War happens for various reasons, and some of these include a country’s economic or political benefits.

One might argue that wars are incredibly unnecessary from a bystander’s perspective. And to a certain extent, this is true. After all, diplomatic conversations do exist and have proven to be a helpful method in reaching a consensus. People from opposing sides have tried to sit down and attain a decision without aggression, and in most cases, these discussions worked out for the benefit of both sides.

However, there can also be instances where countries can’t meet mid-way. This is when wars take place. They don’t happen unsystematically. With the power play most leaders possess, wars are planned out thoroughly. Countries only commit them if they believe that the benefits outweigh the consequences, and the diplomatic approach doesn’t provide much help. For leaders, power and influence are two of the most important things they need to possess, and war is one of the effective – though also destructive – ways to attain those. 

The Moral Compass During Wartime

As stated above, a war is only committed if the benefits outweigh the consequences. However, this doesn’t automatically make it valid. A war is only considered just if fought for a justified reason, which carries moral weight. For instance, it isn’t just if it’s done to gain power over another. But if it’s done to protect one’s citizens over the other, it becomes a just cause. It can be justified if it’s done to prevent something wrong.

 Soldiers aren’t War-Crazed savages

When there is war, there is death. It’s a factual relationship, a cause and effect.

Killing during wartime triggers a moral conflict in soldiers. After all, they are the ones pulling the trigger. This can make them feel guilty, shameful, and even angry at themselves for everything that has transpired in the field. However, this portion doesn’t encompass those that have become indifferent to the events during wartime.

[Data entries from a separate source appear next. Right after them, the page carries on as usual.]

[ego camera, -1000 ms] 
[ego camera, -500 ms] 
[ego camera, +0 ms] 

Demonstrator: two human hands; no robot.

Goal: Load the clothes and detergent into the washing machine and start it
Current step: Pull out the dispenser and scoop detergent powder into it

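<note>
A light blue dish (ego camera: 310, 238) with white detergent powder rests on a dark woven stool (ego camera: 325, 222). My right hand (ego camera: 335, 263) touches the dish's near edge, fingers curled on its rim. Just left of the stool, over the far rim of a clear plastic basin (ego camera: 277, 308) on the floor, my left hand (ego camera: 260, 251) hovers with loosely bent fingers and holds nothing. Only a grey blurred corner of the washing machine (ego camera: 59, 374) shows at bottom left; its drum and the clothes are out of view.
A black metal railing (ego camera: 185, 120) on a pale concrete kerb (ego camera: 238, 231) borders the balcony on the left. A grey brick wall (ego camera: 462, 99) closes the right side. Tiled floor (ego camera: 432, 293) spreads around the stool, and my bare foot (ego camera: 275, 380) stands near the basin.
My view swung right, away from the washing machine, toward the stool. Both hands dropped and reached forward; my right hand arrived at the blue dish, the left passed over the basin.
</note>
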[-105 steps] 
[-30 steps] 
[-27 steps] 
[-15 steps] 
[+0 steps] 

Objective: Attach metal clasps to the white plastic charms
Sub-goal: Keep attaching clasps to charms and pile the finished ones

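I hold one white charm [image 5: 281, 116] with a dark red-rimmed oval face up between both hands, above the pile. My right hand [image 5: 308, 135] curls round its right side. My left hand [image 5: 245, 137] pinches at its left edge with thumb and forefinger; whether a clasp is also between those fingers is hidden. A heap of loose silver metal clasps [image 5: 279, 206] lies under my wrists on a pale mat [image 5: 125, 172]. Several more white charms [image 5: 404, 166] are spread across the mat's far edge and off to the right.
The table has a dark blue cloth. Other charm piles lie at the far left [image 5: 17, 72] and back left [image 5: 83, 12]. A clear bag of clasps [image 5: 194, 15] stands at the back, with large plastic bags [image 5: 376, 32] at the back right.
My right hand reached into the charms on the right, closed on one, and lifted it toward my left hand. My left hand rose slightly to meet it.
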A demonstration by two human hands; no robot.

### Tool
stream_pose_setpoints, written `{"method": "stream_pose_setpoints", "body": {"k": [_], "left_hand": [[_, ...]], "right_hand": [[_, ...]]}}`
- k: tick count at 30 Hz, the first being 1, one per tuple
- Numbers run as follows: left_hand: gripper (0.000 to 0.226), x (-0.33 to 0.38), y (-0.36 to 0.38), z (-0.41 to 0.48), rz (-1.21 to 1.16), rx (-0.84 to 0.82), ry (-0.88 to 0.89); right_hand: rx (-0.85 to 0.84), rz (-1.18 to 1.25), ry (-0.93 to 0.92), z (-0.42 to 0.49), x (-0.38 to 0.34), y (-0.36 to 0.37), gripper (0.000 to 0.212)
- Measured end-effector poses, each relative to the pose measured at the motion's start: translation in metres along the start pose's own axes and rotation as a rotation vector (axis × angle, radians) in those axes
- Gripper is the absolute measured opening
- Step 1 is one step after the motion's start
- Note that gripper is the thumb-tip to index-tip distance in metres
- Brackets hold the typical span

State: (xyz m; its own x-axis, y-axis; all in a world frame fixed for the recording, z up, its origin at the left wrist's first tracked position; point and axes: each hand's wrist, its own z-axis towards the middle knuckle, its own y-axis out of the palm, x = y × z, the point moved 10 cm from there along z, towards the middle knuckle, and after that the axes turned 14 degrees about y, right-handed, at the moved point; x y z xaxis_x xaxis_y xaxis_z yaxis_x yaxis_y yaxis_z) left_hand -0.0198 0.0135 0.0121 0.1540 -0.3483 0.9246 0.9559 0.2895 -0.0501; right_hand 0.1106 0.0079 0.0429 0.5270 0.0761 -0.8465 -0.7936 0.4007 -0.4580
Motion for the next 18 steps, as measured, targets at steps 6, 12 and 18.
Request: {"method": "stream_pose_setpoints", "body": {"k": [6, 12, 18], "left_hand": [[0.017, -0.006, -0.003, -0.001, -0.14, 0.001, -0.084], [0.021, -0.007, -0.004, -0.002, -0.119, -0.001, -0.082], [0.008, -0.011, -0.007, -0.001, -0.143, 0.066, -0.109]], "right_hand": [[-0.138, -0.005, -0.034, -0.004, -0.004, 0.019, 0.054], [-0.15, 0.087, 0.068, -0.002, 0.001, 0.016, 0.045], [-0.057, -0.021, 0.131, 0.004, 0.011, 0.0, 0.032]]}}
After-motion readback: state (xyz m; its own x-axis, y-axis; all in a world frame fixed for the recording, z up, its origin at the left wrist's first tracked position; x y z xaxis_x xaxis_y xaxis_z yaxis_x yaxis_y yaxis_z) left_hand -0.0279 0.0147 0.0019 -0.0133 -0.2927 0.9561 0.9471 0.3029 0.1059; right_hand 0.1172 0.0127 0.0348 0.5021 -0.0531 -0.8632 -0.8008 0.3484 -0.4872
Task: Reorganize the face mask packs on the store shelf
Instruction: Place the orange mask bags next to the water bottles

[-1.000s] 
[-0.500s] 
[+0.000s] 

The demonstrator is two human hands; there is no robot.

One of the gray areas that aren’t openly discussed and explored when it comes to conversations about soldiers or war veterans is the possibility of them getting used to the killings and bloodshed. If one becomes exposed to the same situation multiple times, there exists the possibility of desensitization. In fact, Tony, a Marine Corps machine gunner who had served twice in Afghanistan, talked about the feeling of getting used to the chaos that happens during wars and even leaning towards enjoying it.

However, this shouldn’t automatically paint soldiers or war veterans in a bad light. It’s important to understand that there’s a thin line separating enjoyment from the thrill and that solely because of the killing. While people can never guess what someone else truly feels, people can safely associate enjoyment with thrill when it comes to soldiers. This thrill comes with the feeling of victory – for every hit means them getting the upper hand in the battle. Torment and exhilaration can co-exist in soldiers and war veterans. While they can have disturbing nightmares about the experience, they can also have exciting dreams about it.

War isn’t All About Inflicting Pain

Beyond the bloodshed, soldiers take part in wars for them to safeguard their citizens, even though this means sacrificing themselves. Soldiers don’t enter the position to kill other people. Instead, it’s for them to protect the population.

Most of the time, soldiers are extremely dehumanized because of their tasks. However, people need to remember that they are humans too. They also experience and do the same routines ordinary people do when away from war. Even during wartime, they can have normal activities to keep them occupied during low times – just as in the wartime escapades in Francis Dutch’s book. He depicted how ordinary and overall “human” soldiers can be, even during wartime.